Joshua Videna, 19, said he last saw his high school buddy a month and a half ago. Yatim told him he had left home after fighting with his dad about his marijuana use.
“He seemed a little bit different, a little bit more stressed in life, ” recalled Videna. “He was still the normal Sammy that I met before, but he grew up a little from being kicked out. Now he had responsibilities.”
Videna said Yatim was focused on finding a job and starting college in the fall. He had just graduated from Brébeuf College after repeating Grade 11. “The last time I saw him, all he talked about was, ‘I gotta get my life straight. I’m 18 years old and I’m pretty much not going anywhere.’ ”

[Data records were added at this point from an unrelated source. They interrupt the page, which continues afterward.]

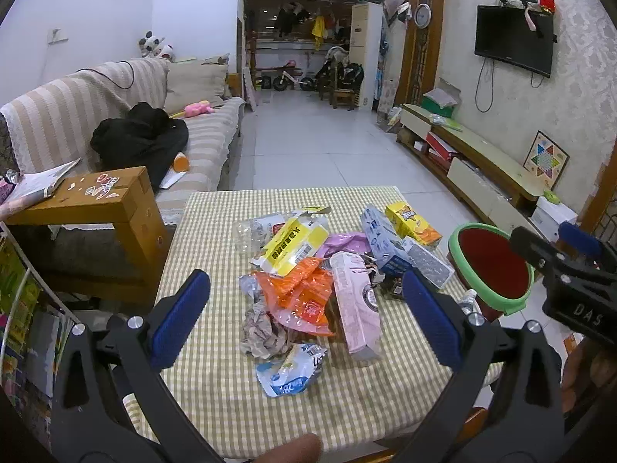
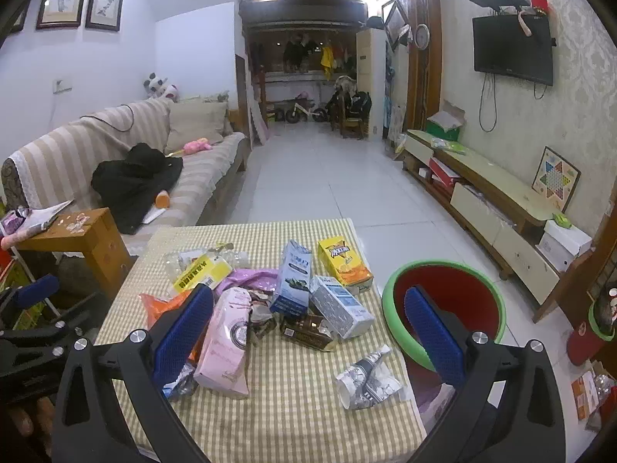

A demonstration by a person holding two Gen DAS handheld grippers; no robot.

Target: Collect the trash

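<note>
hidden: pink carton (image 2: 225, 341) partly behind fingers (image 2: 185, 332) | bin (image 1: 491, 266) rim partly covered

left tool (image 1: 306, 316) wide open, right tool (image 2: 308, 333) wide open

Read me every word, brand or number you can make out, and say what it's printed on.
"DAS": white letters on the black body of the right claw.
"28": crumpled blue and white wrapper.
Yellow carton, blue carton, pink box, yellow and white packet: all have print too blurred to read.
</note>
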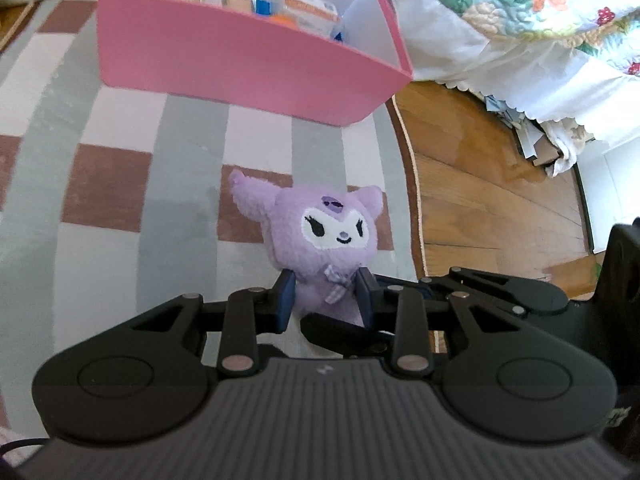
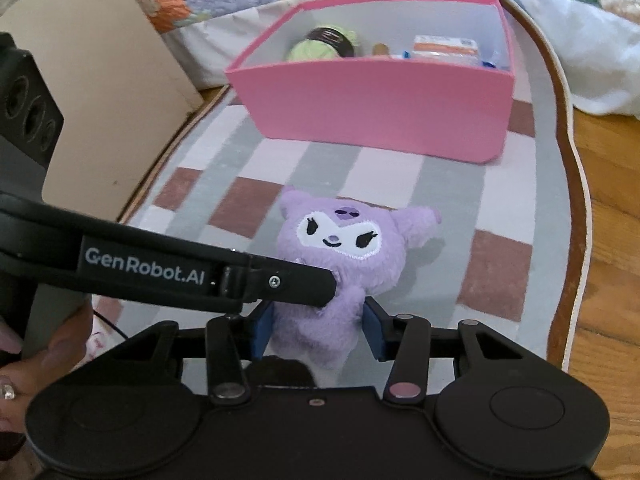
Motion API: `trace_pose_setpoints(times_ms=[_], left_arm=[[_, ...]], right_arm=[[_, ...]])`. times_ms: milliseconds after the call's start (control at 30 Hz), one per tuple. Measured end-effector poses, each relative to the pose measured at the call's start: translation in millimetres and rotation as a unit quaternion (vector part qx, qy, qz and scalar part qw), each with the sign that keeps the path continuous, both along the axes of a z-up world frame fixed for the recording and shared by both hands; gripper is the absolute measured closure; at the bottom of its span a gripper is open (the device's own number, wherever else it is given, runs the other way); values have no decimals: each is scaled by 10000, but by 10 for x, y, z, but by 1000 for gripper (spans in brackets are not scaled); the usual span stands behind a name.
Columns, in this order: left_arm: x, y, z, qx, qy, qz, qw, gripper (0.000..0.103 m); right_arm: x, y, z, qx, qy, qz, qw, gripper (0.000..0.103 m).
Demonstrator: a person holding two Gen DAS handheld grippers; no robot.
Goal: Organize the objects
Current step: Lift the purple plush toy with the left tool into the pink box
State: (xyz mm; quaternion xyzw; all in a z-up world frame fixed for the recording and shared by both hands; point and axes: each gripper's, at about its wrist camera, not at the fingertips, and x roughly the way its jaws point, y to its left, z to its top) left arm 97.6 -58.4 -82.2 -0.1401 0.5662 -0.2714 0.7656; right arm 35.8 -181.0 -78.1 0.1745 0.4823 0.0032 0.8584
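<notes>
Left claw (image 1: pixel 325 294): both blue pads press the lower body of the purple plush toy (image 1: pixel 328 232), at its checked bow; the claw is closed on the toy. Right claw (image 2: pixel 319 330): its blue pads flank the same plush toy (image 2: pixel 340 248) lower down and appear to press its sides. In the right wrist view, one finger of the left claw crosses in from the left and meets the toy's body. The toy faces the cameras, upright, above a checked rug (image 1: pixel 120 184). Beyond the toy, apart from it, a pink box (image 2: pixel 372 108) stands on the rug. It holds a green yarn ball (image 2: pixel 310 50) and small packets. A floral quilt (image 1: pixel 520 4) hangs over the wooden floor (image 1: pixel 480 184) beside the rug.
</notes>
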Motion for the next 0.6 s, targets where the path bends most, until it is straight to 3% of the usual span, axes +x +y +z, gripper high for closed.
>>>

Another school friend, who asked not to be identified, said Yatim carried a knife everywhere and even bragged about owning a gun. “Sammy was scared of bugs, ” said Schifitto. “He wouldn’t hurt anyone. He liked helping people.”
Ramoo and Schifitto were helping Yatim adapt his new life for the past six weeks. They would pick up odd construction jobs and bring Yatim along to help out.
“He was always learning, working hard, ” said Schifitto, adding Yatim planned to move into his own place in September.
Yatim and Schifitto renovated a room in Ramoo’s apartment to share, repainting the walls, building a bunk-bed and wedging a couch underneath it.
“He basically built himself a teenage dream room, ” said Ramoo, remembering how little Braden always wanted to hang out in the fort-like room with Yatim.
Schifitto slept up top and Yatim down below on the couch. A Sony PlayStation and big screen TV kept them entertained, along with fish in a nearby aquarium.
Beside the aquarium, a set of weights lay on the floor Monday, one of the last things Yatim touched in the apartment before leaving for the mall.
“He was my friend, ” said Braden, standing in the room where he used play video games with Yatim. “I feel sad.”